Abbreviated to HBOT, hyperbaric oxygen treatment is a type of treatment that’s used to speed up the healing process of injuries where oxygen could heal them. This treatment is often used for things like carbon monoxide poisoning, stubborn wounds, gas gangrene, or infections that are deprived of oxygen.
History
Hyperbaric oxygen therapy has been around for some time with the first use of it in the U.S. being around the 20th century. This method was employed when Orville Cunningham used the system to treat someone that was dying from the flu. Cunningham developed a hyperbaric chamber for the process, though he took it down after he found that treatment using this chamber failed for other conditions.
It was eventually picked up again in the 1940s when the U.S. Navy used it to treat deep-sea divers who had decompression sickness. It wasn’t until the 1960s when they discovered it as a method to deal with carbon monoxide poisoning.
Today it covers treatment for:
- Carbon monoxide poisoning
- Cyanide poisoning
- Crush injuries
- Gas gangrene (where gangrene is a gas that’s being collected in skin tissues)
- Decompression sickness
- Acute or traumatic inadequate blood flow in arteries
- Compromised skin grafts and flaps
- Bone infection
- Delayed radiation injury
- Flesh-eating disease
- Air or gas bubbles in blood vessels
- Chronic infection
- And diabetic wounds that aren’t healing up at all or poorly.
How Does It Work?
HBOT works in four ways outlined below:
- First it helps wound healing by bringing oxygen-rich plasma to tissue that’s deprived of oxygen. When dealing with wound injuries, these damage our body’s blood vessels, which results in released fluids that can leak into tissues and lead to swelling. This swelling then deprives the damaged cells in that area oxygen and the tissue begins to die.

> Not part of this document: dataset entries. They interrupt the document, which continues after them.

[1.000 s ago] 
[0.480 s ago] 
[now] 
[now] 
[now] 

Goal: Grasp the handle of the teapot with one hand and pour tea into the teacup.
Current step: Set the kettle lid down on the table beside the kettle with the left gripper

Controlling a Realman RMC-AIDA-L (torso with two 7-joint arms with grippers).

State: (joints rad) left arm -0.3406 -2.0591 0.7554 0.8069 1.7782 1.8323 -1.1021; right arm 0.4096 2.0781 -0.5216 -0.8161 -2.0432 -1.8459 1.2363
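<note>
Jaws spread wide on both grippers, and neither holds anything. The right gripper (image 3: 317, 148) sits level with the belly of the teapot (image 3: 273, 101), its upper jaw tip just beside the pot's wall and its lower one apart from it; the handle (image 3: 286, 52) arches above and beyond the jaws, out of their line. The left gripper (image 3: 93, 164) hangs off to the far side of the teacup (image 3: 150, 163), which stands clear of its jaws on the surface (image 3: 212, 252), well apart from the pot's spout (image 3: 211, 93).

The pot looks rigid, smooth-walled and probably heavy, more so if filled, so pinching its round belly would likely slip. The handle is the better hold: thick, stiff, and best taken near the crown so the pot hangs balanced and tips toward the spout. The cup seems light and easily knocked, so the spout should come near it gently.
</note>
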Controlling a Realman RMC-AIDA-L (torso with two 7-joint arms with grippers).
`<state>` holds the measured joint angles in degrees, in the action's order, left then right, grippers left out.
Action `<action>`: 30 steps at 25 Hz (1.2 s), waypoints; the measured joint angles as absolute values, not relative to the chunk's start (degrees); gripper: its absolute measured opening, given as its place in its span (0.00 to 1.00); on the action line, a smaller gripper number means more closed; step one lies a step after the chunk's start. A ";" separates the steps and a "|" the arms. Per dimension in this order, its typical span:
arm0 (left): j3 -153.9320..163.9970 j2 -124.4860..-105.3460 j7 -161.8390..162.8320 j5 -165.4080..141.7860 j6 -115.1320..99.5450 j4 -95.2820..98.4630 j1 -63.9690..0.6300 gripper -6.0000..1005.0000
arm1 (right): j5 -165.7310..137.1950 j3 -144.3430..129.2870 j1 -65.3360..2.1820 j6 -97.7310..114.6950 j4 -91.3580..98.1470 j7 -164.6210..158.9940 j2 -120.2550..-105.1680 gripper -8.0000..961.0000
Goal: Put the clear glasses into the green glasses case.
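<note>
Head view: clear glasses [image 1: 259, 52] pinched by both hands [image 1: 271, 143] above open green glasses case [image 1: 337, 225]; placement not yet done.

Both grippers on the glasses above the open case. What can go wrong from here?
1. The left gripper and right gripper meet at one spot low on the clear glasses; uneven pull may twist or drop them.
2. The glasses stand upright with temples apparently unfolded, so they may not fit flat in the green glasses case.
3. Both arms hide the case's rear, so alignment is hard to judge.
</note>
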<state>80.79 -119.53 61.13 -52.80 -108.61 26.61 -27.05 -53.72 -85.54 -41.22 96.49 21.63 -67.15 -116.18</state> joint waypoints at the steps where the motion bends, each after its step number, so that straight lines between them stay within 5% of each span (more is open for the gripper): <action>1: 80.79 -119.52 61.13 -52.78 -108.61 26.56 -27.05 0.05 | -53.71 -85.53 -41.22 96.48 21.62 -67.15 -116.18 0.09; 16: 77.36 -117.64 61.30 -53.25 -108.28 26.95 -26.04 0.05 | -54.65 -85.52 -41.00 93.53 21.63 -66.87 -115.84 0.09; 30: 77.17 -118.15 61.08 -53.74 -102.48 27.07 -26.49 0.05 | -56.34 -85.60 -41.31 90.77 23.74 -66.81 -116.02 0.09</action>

The idea with HBOT is to reduce that swelling with the pressure of the chamber changing depending on how much oxygen is needed. HBOT in this way aims to break the cycle of swelling, oxygen deprivation, and tissue death. - Second it prevents “reperfusion injury.” What this means is severe tissue damage that occurs when blood supply returns to the tissue after it’s been deprived of oxygen. When blood flow is interrupted by crush injury, for example, it sparks a series of events where the damaged cells release harmful oxygen radicals. These molecules damage the tissue further and the damage can’t be reversed. Worse it can block blood flow to that area in the future. HBOT deals with this and allows the healing process to continue.
- Third, it blocks harmful bacteria and strengthens the immune system. This system can disable toxins of certain bacteria from releasing. Also with the boosted oxygen concentration can help in resisting infection. This therapy can also encourage white blood cells to destroy invaders.
- Finally, it encourages the formation of new skin cells. How it does this is by encouraging new blood vessel formation. It also stimulates cells to produce specific substances. The specific substances attract and stimulate healing and growth.